Tidaklah mengherankan akhirnya parcel menjadi sorotan dan bahkan salah satu item yang mendapat perhatian prioritas oleh KPK (komisi Pemberatansan Korupsi) karena dianggap sebagai pintu masuk terjadinya praktek-praktek korupsi, kolusi dan nepotisme.
Hari Raya Lebaran adalah timing/jadwal, sedangkan parcel adalah material. Penyatuan antara ketepatan waktu dan material menjadi ajang transaksi berbaik-baik dalam semu. Bagaimana bisa pebisnis A memberikan parcel dengan nilai rupiah yang wah kepada pejabat A. Bahkan tujuan parcel dianggap sebagai bentuk ungkapan “terima kasih:” yang dikelabui kesannya di hari Lebaran. Atau ungkapan agar pejabat A mengingat kepada pebisnis B, dimana pasca lebaran dalam pertemuan loby proyek tidak perlu lagi memulainya dari 0, karena sudah diberikan “ungkapan pengingat” lewat instrument parcel di hari raya.
Inilah akhirnya mengapa “material parcel” menjadi hal urgen dalam pengelolaan Negara khususnya bagian dari kewenangan KPK dalam mengurusinya. Karena memang, terkadang pejabat sangatlah senang apabila mendapatkan berbagai parcel, bahkan menjadi kebanggaan hingga mengabaikan prinsip-prinsip keadilan dalam menjalankan fungsi dan tanggungjawabnya. Sebab instrument “parcel” yang disalahgunakan sebagaimana banyak kasus momentum lebaran adalah bahasa “halus” dalam sogok menyogok yang setara dengan kegiatan gratifikasi. Nonsen, jika asal terima parcel, tanpa ada suara hati untuk melakukan upaya balas budi atas pemberian parcel.

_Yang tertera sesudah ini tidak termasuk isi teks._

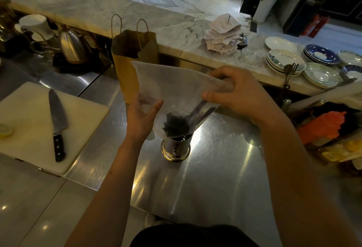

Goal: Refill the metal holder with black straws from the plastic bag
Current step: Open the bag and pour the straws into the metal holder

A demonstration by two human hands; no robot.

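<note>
You are in the pouring step: the plastic bag [176, 82] is tipped over the metal holder [175, 147], which stands upright on the steel counter [225, 168] right in front of you. Your right hand [239, 93] pinches the bag's upper right edge between thumb and fingers, close to where a few black straws [176, 124] lie slanted inside the film. Your left hand [142, 118] is half spread, its fingers pressed to the bag's lower left side with the thumb lying on the near face. Most straws are bunched at the bag's low end, just above the holder's rim; whether any have dropped in already is hard to tell, since the film covers the opening.

Next, I judge, you need to steer that bunch straight over the rim and lift the far end so the slanted stragglers slide down. Keep the bag's mouth narrow, or straws may spill onto the counter.
</note>
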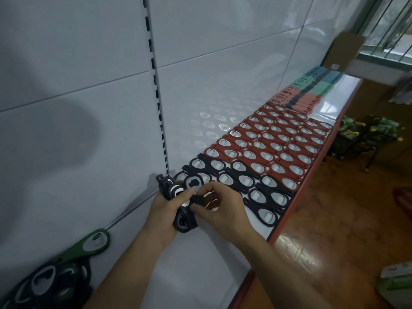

Dalam Undang-Undang disebutkan bahwa pejabat dilarang menerima pemberian/hadiah/gratifikasi dalam bentuk apa pun termasuk parcel karena dikategorikan sebagai perbuatan tindak pidana korupsi. Hadiah yang termasuk dalam bentuk gratifikasi yaitu, berupa paket lebaran seperti, parsel dengan ukuran Rp300 hingga Rp400 ribu lebih. Apabila menerima lebih dari angka tersebut maka diwajibkan melapor. Pertanyaannya, jangan-jangan pembuat parcel menaruh nilai yang tidak terkena kategori gratifikasi tetapi dibuat menurut ragam pengirim parcel dalam group yang sama.Dan siapa pula yang mau melapor?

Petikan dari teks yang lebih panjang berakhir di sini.